Moreover, in ambulatory patients with cancer and chemotherapy-induced anaemia, and patients with haematological disorders and anaemia due to bone marrow dysfunction such as myelodysplasia and aplasia, there is a paucity of evidence to support a particular transfusion strategy.17 Although there is evidence to show that patients with myelodysplasia requiring transfusions have a poorer quality of life and increased mortality compared to transfusion-independent patients, it is likely that this reflects the more aggressive nature of the underlying disease and other comorbidities rather than transfusion per se.18 It is also interesting that the only parameter which has demonstrated a positive correlation with quality of life is the level of haemoglobin.19 In this regard, it is somewhat ironic that a restrictive transfusion policy results in significantly lower haemoglobin than is the target haemoglobin (12g/dL) for patients receiving erythropoietin or transfusion to counter the anaemia associated with chemotherapy.19,20

Although there are concerns regarding the potential complications of transfusion, such as allo-immunisation, iron overload and infection, these factors may not be compelling reasons to withhold transfusion, or manage these patients with restrictive transfusion guidelines, particularly in the elderly who are sensitive to low haemoglobin levels. This is also true in the palliative care setting, where it has been shown that maintaining a higher target haemoglobin may be of benefit.21

So, Goethe’s Dr Faustus was correct when he said that blood is a special juice.

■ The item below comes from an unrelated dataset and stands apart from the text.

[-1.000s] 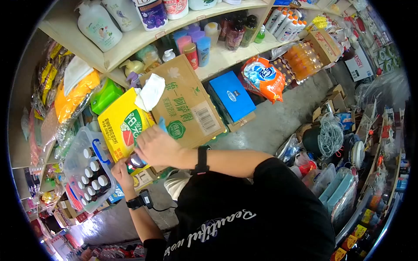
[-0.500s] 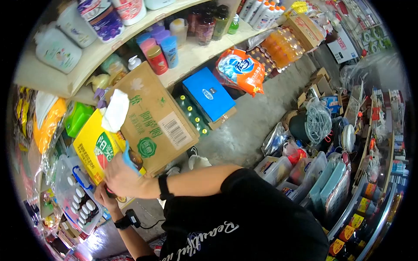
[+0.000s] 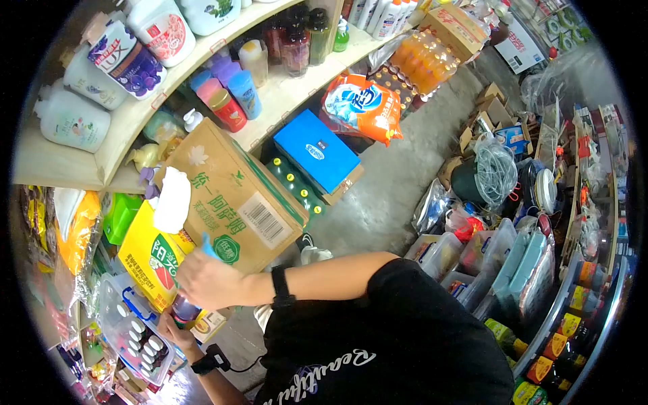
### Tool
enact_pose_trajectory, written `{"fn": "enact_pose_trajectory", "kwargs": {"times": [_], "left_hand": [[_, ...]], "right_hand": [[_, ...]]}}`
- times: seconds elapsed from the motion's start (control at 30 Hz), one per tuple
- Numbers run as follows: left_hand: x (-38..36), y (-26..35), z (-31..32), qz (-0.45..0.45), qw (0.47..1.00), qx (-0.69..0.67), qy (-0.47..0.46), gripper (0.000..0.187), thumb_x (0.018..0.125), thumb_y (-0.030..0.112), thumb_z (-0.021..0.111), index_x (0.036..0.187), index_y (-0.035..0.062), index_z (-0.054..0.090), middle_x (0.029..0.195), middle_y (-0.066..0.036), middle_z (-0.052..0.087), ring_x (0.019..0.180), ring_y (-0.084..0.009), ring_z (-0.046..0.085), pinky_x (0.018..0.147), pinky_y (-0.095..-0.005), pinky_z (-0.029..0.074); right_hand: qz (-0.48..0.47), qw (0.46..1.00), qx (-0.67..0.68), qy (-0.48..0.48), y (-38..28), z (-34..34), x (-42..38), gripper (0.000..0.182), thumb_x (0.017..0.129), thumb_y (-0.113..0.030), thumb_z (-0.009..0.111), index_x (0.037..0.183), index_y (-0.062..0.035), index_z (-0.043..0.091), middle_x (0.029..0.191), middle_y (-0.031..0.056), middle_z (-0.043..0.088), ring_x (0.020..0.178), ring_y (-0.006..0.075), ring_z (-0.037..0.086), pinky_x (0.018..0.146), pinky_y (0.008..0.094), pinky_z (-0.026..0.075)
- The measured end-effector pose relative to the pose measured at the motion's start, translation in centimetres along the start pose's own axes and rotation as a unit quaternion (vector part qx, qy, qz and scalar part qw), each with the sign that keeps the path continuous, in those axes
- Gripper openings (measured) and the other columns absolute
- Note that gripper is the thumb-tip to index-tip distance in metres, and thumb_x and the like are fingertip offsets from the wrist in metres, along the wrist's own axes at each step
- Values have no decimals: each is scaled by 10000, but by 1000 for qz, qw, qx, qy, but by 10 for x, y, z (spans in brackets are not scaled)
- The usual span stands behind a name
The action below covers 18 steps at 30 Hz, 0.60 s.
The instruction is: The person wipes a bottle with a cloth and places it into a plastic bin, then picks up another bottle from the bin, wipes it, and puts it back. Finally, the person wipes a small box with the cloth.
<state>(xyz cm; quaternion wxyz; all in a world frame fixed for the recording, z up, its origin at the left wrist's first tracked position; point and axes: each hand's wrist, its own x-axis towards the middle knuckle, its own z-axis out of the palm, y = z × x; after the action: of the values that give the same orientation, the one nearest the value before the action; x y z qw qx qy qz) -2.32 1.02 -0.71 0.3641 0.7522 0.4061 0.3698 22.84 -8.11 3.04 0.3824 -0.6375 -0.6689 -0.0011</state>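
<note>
My left hand [image 3: 177, 329] is wrapped round a small dark bottle [image 3: 185, 310] at lower left. Just above it, my right hand [image 3: 206, 278] is closed on a light blue cloth [image 3: 208, 248], and it hides the bottle's upper end. Behind both hands lies a yellow carton [image 3: 145, 260] with a green and red print. A white crumpled cloth [image 3: 173, 200] rests over the corner of that carton and a large brown cardboard box [image 3: 226, 196].
Shelves [image 3: 135, 108] with toiletry bottles run along the top left. A blue box [image 3: 317, 150] and an orange bag [image 3: 361, 108] stand beyond the cardboard box. A clear tub [image 3: 111, 297] holds white-capped bottles. Plastic bins [image 3: 486, 260] stand at right.
The view has shifted slightly. My right hand has moved down towards my left hand, with less of the blue cloth showing. More of the dark bottle is visible between my hands.
</note>
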Motion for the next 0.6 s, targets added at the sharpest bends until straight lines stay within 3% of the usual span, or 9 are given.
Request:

It is also very precious, and our current understanding of how best to make use of this resource with a more restrictive transfusion policy has undoubtedly helped hospitals and communities manage their blood services more efficiently and economically at a time of increasing demand.22 However, it is also clear that one size does not fit all, and that further and better studies are needed, and are underway, to determine optimal haemoglobin targets and transfusion triggers for selected groups, and in particular for those ambulatory patients who are transfusion or growth factor dependent due to bone marrow dysfunction.23 As always and as others have pointed out, we must look to provide the best possible care for our patients on an individual basis, not just treat anaemia.



Conflict of interest

The author declares no conflict of interest.